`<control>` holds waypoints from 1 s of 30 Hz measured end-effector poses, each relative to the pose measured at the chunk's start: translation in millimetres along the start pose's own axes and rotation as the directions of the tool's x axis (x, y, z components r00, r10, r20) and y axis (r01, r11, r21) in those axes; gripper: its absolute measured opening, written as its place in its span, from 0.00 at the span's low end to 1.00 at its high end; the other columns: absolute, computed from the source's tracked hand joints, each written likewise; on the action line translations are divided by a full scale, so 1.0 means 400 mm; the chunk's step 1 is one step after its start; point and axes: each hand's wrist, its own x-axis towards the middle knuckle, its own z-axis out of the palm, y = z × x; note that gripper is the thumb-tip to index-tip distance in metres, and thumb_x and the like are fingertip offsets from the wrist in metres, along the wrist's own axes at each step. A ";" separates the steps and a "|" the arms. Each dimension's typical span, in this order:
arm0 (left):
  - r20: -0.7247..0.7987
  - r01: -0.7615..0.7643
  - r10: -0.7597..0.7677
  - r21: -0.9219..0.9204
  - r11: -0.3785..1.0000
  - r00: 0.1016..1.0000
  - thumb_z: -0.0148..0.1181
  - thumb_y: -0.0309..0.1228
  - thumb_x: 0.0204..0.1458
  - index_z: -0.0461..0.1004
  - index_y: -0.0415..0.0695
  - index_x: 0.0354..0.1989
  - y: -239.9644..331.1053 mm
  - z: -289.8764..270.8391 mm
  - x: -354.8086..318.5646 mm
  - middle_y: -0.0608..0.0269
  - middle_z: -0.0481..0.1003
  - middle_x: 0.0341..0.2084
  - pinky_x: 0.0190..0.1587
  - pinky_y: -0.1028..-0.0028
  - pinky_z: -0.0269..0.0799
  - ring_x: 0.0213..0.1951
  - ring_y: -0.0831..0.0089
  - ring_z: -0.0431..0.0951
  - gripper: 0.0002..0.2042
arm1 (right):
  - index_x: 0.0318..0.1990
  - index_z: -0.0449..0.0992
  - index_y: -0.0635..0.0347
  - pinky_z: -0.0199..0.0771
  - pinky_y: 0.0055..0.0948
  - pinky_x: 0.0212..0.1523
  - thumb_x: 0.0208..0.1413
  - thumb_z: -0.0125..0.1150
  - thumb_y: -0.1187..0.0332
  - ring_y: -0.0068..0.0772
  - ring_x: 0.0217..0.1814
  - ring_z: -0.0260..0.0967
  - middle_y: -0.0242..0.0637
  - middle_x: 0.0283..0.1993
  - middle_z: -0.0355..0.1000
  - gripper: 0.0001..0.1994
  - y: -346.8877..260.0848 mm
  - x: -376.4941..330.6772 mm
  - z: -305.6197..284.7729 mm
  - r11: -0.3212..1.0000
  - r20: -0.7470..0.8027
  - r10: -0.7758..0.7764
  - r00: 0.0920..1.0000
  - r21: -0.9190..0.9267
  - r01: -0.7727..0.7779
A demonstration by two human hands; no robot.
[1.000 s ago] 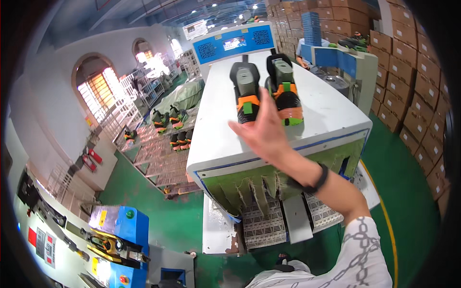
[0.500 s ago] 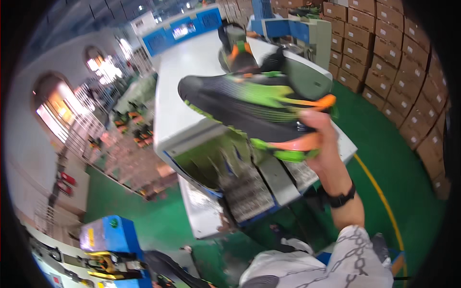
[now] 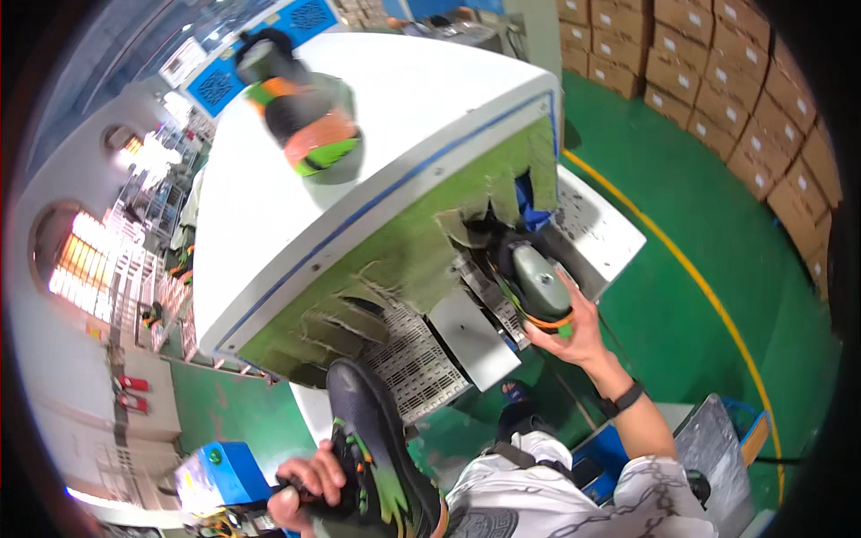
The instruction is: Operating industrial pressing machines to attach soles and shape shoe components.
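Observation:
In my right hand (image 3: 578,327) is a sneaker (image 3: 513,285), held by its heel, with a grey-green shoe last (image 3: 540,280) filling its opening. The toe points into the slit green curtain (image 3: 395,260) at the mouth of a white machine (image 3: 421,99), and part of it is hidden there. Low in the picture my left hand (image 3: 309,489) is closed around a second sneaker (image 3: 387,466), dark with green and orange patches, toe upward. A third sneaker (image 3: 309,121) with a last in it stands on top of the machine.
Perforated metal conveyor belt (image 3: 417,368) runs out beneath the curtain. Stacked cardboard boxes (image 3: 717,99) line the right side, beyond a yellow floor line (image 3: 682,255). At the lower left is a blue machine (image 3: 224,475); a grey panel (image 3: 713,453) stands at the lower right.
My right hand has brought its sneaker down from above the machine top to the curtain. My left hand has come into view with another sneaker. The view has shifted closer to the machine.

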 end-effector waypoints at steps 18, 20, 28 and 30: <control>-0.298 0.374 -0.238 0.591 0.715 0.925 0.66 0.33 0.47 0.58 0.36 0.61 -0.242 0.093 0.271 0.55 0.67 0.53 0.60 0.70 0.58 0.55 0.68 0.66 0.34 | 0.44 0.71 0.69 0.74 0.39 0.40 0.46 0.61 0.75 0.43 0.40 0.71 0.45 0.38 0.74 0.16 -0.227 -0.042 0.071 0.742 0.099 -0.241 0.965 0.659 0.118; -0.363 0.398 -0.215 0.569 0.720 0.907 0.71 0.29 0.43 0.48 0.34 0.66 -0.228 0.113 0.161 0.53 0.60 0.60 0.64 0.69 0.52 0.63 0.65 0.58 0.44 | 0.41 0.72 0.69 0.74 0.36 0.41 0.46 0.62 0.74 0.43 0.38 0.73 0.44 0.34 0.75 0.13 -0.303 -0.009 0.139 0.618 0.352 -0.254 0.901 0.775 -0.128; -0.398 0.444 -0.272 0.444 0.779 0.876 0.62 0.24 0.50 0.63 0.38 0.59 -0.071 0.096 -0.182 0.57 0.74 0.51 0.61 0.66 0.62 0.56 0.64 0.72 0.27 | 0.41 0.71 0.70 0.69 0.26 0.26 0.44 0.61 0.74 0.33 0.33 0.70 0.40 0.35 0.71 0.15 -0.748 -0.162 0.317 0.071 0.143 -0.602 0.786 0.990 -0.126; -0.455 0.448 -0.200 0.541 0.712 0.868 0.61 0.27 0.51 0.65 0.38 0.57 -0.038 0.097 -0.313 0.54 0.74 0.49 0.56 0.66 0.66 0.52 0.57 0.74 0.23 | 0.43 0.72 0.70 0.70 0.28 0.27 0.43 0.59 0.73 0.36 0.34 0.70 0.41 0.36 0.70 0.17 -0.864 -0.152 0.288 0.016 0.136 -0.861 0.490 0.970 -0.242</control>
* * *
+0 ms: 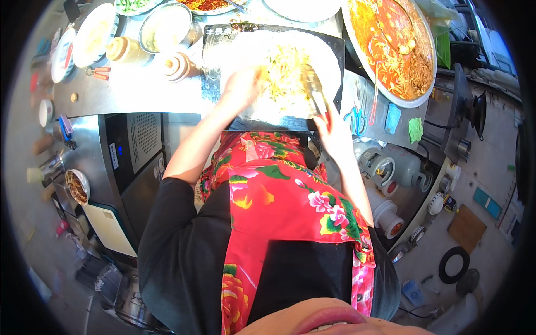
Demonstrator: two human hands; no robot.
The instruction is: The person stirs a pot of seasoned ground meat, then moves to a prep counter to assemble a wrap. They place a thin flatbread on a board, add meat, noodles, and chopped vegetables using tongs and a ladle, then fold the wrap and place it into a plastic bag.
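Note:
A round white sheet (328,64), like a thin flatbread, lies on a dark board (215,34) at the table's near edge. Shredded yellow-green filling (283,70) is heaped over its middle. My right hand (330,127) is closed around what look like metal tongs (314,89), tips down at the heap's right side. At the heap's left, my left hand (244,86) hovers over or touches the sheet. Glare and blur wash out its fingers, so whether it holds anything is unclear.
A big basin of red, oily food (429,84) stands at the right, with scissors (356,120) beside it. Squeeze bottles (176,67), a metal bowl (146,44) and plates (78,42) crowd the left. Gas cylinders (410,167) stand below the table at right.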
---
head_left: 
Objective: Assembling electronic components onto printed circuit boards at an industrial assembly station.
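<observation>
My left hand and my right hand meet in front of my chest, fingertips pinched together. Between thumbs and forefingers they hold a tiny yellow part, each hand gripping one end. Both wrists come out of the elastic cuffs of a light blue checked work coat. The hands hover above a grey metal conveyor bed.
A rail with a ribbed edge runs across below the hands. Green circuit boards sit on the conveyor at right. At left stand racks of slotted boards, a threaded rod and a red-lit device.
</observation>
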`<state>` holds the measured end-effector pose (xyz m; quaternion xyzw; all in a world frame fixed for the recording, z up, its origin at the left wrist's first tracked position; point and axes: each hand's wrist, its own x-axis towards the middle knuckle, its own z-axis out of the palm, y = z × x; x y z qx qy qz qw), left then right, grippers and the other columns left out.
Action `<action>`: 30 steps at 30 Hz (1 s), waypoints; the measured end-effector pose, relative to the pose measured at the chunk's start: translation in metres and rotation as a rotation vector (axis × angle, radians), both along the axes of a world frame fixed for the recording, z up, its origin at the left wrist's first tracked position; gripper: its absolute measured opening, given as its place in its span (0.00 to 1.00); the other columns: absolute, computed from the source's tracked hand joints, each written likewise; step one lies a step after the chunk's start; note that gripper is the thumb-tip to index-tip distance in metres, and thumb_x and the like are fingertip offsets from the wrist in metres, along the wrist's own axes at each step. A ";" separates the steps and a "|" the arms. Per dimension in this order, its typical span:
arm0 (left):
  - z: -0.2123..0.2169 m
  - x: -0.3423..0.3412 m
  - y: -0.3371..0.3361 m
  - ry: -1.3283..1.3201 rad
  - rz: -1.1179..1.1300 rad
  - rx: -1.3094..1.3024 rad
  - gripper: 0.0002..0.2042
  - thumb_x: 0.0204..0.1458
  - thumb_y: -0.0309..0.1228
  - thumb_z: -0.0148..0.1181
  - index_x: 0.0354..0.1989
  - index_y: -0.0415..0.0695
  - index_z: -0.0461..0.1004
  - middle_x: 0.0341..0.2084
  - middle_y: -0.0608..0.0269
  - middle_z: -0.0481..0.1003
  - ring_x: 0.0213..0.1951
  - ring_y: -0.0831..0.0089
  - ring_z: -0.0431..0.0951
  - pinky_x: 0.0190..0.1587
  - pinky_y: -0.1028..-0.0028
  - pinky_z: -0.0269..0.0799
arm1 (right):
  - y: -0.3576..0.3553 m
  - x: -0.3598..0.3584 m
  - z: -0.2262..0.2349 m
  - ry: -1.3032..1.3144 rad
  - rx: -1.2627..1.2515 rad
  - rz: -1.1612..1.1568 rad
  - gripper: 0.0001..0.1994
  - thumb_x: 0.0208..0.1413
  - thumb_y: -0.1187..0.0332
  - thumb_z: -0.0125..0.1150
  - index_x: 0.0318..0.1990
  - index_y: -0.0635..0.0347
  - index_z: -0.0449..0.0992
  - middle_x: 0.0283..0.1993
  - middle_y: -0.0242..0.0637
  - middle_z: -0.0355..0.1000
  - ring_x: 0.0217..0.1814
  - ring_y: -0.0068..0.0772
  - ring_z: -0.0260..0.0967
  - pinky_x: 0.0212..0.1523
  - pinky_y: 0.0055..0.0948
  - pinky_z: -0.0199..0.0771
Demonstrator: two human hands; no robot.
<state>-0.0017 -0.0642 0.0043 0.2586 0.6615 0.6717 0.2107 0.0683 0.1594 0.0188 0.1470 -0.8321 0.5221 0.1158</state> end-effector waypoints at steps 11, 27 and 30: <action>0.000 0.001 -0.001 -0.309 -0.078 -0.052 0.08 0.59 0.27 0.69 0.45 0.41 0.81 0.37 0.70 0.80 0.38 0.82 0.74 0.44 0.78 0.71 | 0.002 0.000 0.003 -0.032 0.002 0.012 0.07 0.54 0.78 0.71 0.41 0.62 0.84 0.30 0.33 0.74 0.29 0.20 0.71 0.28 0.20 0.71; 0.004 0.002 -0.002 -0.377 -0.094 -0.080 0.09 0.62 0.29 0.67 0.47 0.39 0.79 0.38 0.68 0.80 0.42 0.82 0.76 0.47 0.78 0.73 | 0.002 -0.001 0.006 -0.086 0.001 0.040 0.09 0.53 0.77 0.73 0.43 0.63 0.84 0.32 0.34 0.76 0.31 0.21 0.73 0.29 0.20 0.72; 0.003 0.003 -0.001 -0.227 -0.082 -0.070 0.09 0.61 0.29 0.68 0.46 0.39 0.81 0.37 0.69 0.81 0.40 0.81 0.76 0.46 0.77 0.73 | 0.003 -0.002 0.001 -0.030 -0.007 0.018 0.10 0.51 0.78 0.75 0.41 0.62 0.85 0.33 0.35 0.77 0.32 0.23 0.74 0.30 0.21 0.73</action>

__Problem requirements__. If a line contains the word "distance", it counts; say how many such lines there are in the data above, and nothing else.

__Task solution__. 2